We are considering changing to a multi-process/shared memory architecture (the heavy allocation/deallocation will not happen in shared memory, rather on the regular heap).我们正在考虑更改为多进程/共享内存架构（大量分配/释放不会发生在共享内存中，而是发生在常规堆上）。

So, finally, here's our question: can we assume that the virtual memory manager of modern Linux kernels is capable of efficiently handing out memory to hundreds of concurent processes?所以，最后，我们的问题是：我们可以假设现代 Linux 内核的虚拟内存管理器能够有效地将内存分配给数百个并发进程吗？ Or do we have to expect running into the same kind of problems with memory allocation contention that we see in our single-process/multi-threading environment?或者我们是否必须期望遇到与我们在单进程/多线程环境中看到的相同类型的内存分配争用问题？ I tend to hope for a better overall system performance, as we would no longer be limited to a single address space, and that having several independent address spaces would require less locking on the part of the virtual memory manager.我倾向于希望有更好的整体系统性能，因为我们将不再局限于单个地址空间，并且拥有多个独立的地址空间将需要较少的虚拟内存管理器锁定。 Anyone have any actual experience or performance data comparing multi-threaded vs. multi-process memory allocation?任何人都有比较多线程与多进程内存分配的实际经验或性能数据？

1 个解决方案

I tend to hope for a better overall system performance, as we would no longer be limited to a single address space, and that having several independent address spaces would require less locking on the part of the virtual memory manager.我倾向于希望有更好的整体系统性能，因为我们将不再局限于单个地址空间，并且拥有多个独立的地址空间将需要较少的虚拟内存管理器锁定。

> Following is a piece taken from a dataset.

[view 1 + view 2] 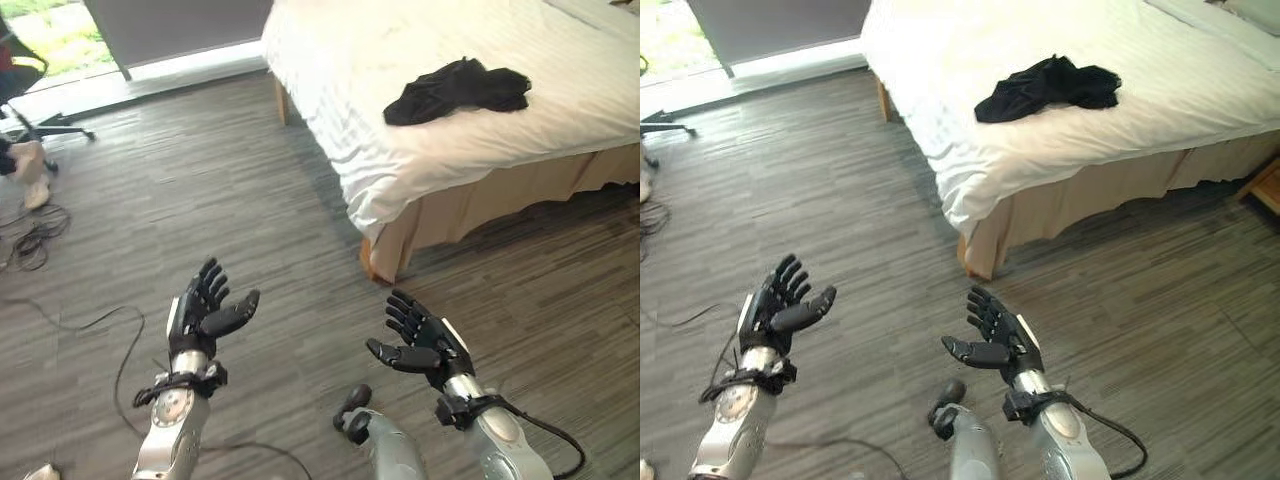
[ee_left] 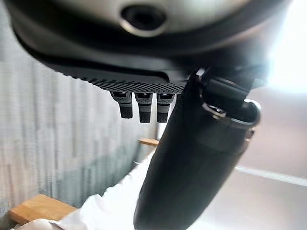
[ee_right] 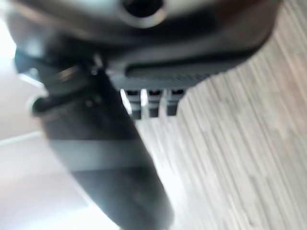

There is no reason to expect this.没有理由期待这一点。 Unless your code is so badly designed that it constantly goes back to the OS to allocate memory, it won't make any significant difference.除非您的代码设计得很糟糕，以至于它不断返回操作系统分配内存，否则不会产生任何显着差异。 Your application should only need to go back to the OS's virtual memory manager when it needs more virtual memory, which should not occur significantly once the process reaches its stable size.您的应用程序应该只在需要更多虚拟内存时才需要返回到操作系统的虚拟内存管理器，一旦进程达到其稳定大小，这种情况就不应该发生。

If you are constantly allocating and freeing all the way back to the OS, you should stop doing that.如果您一直在不断地分配和释放回操作系统，您应该停止这样做。 If you're not, then you can keep multiple pools of already-allocated memory that can be used by multiple threads without contention.如果不是，那么您可以保留多个已分配内存池，供多个线程使用而不会发生争用。 And, as a benefit, your context switches will be cheaper because TLB's don't have to be flushed.而且，作为一个好处，您的上下文切换将更便宜，因为不必刷新 TLB。

Only if you can't reduce the frequency of address space changes (for example, if you must map and unmap files) or if you have to change other shared resources (like file descriptors) should you look at multiprocess options.只有当您无法减少地址空间更改的频率时（例如，如果您必须映射和取消映射文件）或者您必须更改其他共享资源（如文件描述符），您才应该查看多进程选项。